Amidst "Police Burnout," Black Communities Struggle With Collective Grief

Zain Murdock
March 13, 2023

Burnout is a severe condition entailing absolute mental, physical, emotional, and spiritual exhaustion. And police nationwide say they’re struggling with it, from witnessing trauma to buckling under civilians’ criticism. 

One police union president explicitly blames us, saying, “They don’t stop. Resisting has become common nature.”

In 2022, police killed a record-breaking 1,176 people. Since then, going into 2023, there have already been several highly-publicized police killings that have worn down our collective and individual spirits. 

But they’re the ones burnt out? Maybe their anti-Blackness is making them sick.

Police hoard the funding and resources we could use for things like community centers and trauma response. And because their killings don’t stop, we don’t even get the time to properly heal from our collective grief.
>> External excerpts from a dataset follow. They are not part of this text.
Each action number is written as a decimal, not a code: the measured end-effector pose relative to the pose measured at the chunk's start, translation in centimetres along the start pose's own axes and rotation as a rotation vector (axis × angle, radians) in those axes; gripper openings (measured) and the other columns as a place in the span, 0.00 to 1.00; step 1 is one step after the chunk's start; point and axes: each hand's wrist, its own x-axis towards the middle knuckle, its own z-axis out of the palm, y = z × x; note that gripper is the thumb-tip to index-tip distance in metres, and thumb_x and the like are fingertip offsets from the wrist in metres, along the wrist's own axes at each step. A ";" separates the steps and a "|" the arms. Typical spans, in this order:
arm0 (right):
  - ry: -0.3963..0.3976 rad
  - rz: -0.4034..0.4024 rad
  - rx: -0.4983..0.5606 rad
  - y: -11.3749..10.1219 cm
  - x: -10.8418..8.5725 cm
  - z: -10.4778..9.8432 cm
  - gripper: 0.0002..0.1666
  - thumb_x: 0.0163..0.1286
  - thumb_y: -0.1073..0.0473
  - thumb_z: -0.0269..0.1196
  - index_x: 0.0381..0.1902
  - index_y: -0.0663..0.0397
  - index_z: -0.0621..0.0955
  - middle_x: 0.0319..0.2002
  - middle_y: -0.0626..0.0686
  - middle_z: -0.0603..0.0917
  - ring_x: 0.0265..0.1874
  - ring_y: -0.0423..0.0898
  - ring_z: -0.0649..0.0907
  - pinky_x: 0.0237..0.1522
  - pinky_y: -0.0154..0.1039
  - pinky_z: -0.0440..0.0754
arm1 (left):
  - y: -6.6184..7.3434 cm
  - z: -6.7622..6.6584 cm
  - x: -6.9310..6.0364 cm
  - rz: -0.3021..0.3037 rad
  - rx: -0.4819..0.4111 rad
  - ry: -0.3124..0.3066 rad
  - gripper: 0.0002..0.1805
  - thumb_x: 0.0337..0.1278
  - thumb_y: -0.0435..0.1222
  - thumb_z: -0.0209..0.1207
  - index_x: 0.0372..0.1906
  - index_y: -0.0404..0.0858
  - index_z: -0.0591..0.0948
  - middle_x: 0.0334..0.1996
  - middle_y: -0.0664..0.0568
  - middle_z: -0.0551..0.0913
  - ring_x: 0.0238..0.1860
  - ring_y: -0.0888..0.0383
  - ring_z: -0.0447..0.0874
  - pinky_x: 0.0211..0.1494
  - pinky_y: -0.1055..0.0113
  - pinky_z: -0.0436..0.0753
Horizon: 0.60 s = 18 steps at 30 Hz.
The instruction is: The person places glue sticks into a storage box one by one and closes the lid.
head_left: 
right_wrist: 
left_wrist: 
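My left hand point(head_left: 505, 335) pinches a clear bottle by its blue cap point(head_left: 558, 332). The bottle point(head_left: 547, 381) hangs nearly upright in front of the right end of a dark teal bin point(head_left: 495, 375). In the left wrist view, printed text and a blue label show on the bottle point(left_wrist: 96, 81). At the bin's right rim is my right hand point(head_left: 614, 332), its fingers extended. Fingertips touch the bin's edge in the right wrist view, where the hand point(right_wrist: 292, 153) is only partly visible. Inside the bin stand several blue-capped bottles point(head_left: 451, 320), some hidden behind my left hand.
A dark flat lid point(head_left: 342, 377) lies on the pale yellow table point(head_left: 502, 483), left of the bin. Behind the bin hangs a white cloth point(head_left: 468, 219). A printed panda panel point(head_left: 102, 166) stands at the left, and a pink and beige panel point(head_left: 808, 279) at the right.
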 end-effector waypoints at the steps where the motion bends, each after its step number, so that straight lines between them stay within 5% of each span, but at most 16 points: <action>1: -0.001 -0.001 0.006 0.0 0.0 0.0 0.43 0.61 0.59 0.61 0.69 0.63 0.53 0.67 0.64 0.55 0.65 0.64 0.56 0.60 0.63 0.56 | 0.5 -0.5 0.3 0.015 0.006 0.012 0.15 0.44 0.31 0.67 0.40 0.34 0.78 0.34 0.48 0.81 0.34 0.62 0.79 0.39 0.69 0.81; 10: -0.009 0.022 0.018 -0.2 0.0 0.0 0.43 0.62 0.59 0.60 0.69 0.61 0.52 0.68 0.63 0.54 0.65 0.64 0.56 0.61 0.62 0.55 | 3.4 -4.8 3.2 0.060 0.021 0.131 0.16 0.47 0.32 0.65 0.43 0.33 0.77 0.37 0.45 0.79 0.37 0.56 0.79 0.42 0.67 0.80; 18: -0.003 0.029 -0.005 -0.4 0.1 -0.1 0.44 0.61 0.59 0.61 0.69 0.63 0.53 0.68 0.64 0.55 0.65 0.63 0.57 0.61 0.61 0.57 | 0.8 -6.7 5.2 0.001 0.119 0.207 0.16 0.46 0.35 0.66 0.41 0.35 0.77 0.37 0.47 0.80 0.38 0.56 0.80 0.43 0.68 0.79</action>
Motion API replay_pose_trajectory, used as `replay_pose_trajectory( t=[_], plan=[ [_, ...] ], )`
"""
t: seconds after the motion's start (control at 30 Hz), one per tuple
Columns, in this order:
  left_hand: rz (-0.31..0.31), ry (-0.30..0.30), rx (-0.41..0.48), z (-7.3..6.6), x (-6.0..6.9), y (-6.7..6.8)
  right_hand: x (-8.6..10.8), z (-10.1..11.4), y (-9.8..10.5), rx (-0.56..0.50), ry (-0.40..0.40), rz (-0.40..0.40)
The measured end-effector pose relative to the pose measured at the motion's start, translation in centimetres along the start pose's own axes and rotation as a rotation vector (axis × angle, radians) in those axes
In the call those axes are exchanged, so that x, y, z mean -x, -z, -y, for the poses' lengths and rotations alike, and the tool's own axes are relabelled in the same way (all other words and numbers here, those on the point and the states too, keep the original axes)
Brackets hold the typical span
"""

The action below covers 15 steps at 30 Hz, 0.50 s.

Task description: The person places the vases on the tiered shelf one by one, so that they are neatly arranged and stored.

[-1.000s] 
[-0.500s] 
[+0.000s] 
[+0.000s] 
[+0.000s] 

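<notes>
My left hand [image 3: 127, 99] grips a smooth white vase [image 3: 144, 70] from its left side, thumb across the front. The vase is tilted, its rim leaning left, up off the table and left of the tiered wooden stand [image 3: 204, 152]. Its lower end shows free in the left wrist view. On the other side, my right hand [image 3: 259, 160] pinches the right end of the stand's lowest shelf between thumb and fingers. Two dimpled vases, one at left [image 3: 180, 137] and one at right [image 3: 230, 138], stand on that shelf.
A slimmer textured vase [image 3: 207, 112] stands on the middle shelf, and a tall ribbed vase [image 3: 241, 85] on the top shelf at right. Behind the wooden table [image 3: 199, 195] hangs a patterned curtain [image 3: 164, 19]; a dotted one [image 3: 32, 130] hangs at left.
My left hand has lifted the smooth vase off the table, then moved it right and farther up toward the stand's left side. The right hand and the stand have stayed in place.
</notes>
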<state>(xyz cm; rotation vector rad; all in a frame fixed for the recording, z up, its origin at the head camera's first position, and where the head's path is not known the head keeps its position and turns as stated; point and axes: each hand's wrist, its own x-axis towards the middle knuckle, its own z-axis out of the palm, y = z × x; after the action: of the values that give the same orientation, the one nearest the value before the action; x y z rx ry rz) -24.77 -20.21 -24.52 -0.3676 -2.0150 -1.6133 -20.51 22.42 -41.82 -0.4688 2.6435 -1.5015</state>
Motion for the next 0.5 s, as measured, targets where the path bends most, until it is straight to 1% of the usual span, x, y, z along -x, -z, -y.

Historically, self-care has been essential to persevering in the fight for Black liberation. The term “self-care” began in the medical field, then became political along with “community care” around the 60s, 70s, and 80s, with figures like the Black Panthers and disabled writer Audre Lorde popularizing the term even more.

But even before then, our ancestors had coping skills to survive. That’s why we exist today. We must continue to resist and reclaim our autonomy to take care of ourselves.